Pertemuan di Pondok Pesantren Tebuireng, Jombang, yang seharusnya menjadi ajang konsolidasi justru menjadi sorotan tajam dari berbagai kalangan, menandai semakin terpecahnya arah perjuangan antara dua pilar besar kaum Nahdliyin.
Sekretaris DPW PKB Jawa Timur, Anik Maslachah, menyuarakan keresahannya atas sikap PBNU yang dianggap semakin menjauh dari PKB.
"PKB lahir dari rahim NU dengan akidah Ahlussunnah wal Jamaah, dan ini seharusnya tidak dilupakan. Namun, langkah-langkah PBNU saat ini mengisyaratkan sebaliknya," ujar Anik, Selasa (13/8/2024).
Anik menyoroti bagaimana Ketua PBNU Yahya Cholil Qoumas, yang akrab disapa Gus Yahya, tampaknya sengaja membuka ruang bagi partai-partai lain dan berusaha mereduksi peran PKB di kalangan warga Nahdliyin.

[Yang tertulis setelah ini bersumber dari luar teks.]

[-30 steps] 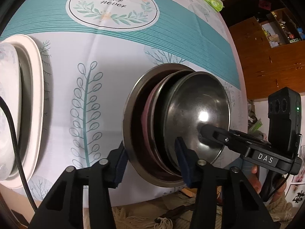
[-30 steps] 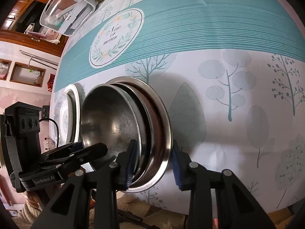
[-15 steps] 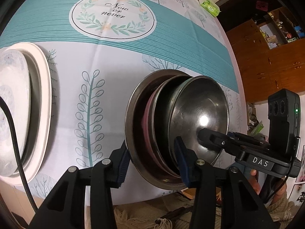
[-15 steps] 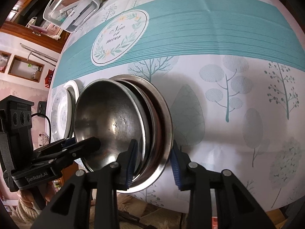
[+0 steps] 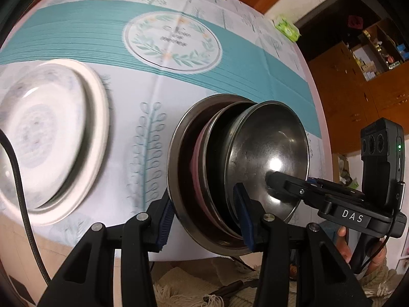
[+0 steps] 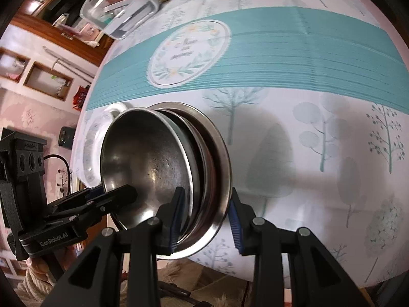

"Gus Yahya seakan-akan memberi sinyal bahwa PKB bukan lagi satu-satunya rumah politik bagi NU," lanjutnya dengan nada penuh keprihatinan.
Sejak Pilpres dan Pileg 2024, sejumlah tokoh penting PBNU, termasuk Gus Ipul, secara terbuka menyatakan bahwa NU tidak memiliki hubungan istimewa dengan PKB.
Pernyataan ini, menurut Anik, semakin memperlebar jarak antara PKB dan NU, menciptakan kegelisahan di antara konstituen yang selama ini melihat keduanya sebagai dua sisi mata uang yang tak terpisahkan.
Namun, Anik tetap optimis bahwa hubungan ini bisa diperbaiki jika PBNU kembali kepada peran utamanya sebagai pembimbing spiritual dan moral bagi umat, bukan sebagai alat politik praktis.
"Kami yakin bahwa ketika PBNU kembali pada peran aslinya, hubungan yang saat ini terputus bisa kembali terjalin dengan baik," tegasnya.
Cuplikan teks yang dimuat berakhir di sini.